Totem Acoustic Signature One loudspeaker Page 2

On a roll, I tried Handel's oratorio Samson, with Karl Richter leading the Munich Bach Orchestra and Choir (4 LPs, Archiv 413 916-1). In Act II, scene 2, the voice of Martina Arroyo (Dalila) was stunningly clear and undistorted. The Totems' formerly fuzzy mid-midrange was now clear.

Generally, I am not a fan of operatic singing but something about Arroyo's voice seduces me. On this recording she sounds not only harmonically pure and enticing, but gives Dalila an extra dose of seductive voluptuousness. My hormones and dream-addled brain forced me to play all eight sides—and especially side four—twice in one day. This is the type of Archiv recording that can, on the wrong system, sound brittle and unsupple. With the Rogue Audio RH-5 preamplifier and PrimaLuna ProLogue Premium power amp, the Totems again surprised me. Not only was Arroyo's voice throaty and lusty, the sound energy pulsing from the Signature Ones nicely mimicked the performance energy captured in the vinyl.

After a few weeks of the Totems sounding less remarkable than the Altecs in some important ways, I was stunned to hear this spectacular awakening. When the tone and force of a performance such as this actually survives all the way from Munich to Bed-Stuy, it speaks most highly of the little wooden boxes at the end of the playback chain. Bravo, Totem!

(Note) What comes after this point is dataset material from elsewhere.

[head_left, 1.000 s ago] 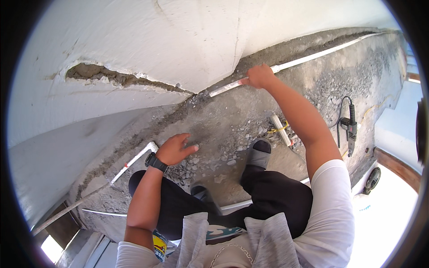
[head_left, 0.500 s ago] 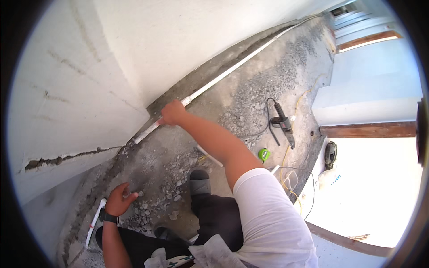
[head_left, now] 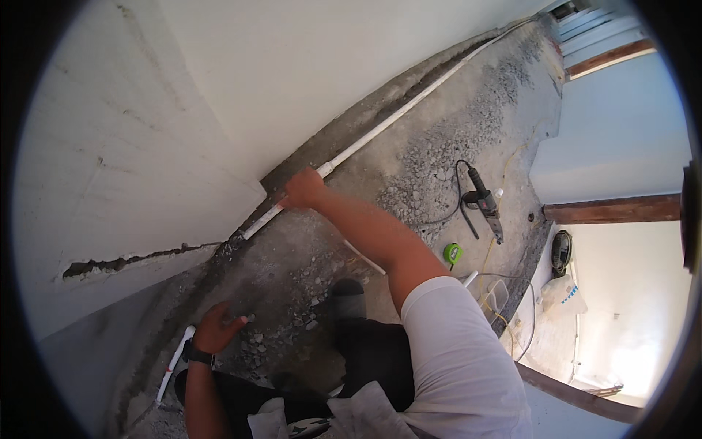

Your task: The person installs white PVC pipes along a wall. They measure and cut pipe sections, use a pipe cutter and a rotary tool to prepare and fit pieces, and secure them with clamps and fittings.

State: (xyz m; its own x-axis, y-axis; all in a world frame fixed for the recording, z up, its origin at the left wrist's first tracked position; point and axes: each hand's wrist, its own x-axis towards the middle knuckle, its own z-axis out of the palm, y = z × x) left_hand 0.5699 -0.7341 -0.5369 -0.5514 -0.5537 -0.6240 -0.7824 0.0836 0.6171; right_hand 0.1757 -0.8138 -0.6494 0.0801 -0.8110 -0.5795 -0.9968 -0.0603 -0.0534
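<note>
A long white plastic pipe [head_left: 395, 115] runs along the foot of the wall beside a narrow trench. My right hand [head_left: 303, 189] is wrapped round it, just below a thicker coupling [head_left: 326, 169]. The pipe's near end [head_left: 252, 228] reaches to the wall corner. My left hand [head_left: 218, 328], with a dark watch on its wrist, hangs low over rubble; its fingers are apart and hold nothing. Near that wrist, a short white pipe piece [head_left: 174, 366] with a red mark and a bent end lies on the ground.
Broken concrete [head_left: 424, 179] covers much of the floor. To the right lie a corded power tool [head_left: 484, 203], a green tape measure [head_left: 453, 254] and a loose cable [head_left: 528, 307]. A white pipe offcut [head_left: 470, 279] rests nearby. A dark coil [head_left: 561, 250] is by the doorway.
The view has shifted, so the whole scene sits further right and slightly lower, and the doorway looks less glaring. My right hand keeps its hold on the pipe; my left hand stays open.
</note>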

Before I bought my first Beatles album, I owned two by Delta Blues master Skip James (1902–1969): his comeback recordings of 1965 and 1968, respectively Today! and Devil Got My Woman. They're now long gone—all I have of that precious and well-recorded music is the compilation Blues from the Delta (CD, Vanguard 79517-2). I regard James as the most complete talent of all the Delta Blues artists. Early Skip James on Paramount 78s, and his comeback recordings for Vanguard after he'd disappeared for 30 years, show him to be not only the most ethereally surreal and poetic countertenor, probably ever, but also the best guitarist and pianist. "I'm So Glad," "Devil Got My Woman," and "Crow Jane" are blues classics. Cream and Deep Purple covered his songs. Robert Johnson's "32-20 Blues" (1936) is a caliber increase of James's "22-20 Blues" (1931). If you're a fan of jazz and/or classic rock and don't yet know the intense quality of James's talent, prepare to meet an authentic American master.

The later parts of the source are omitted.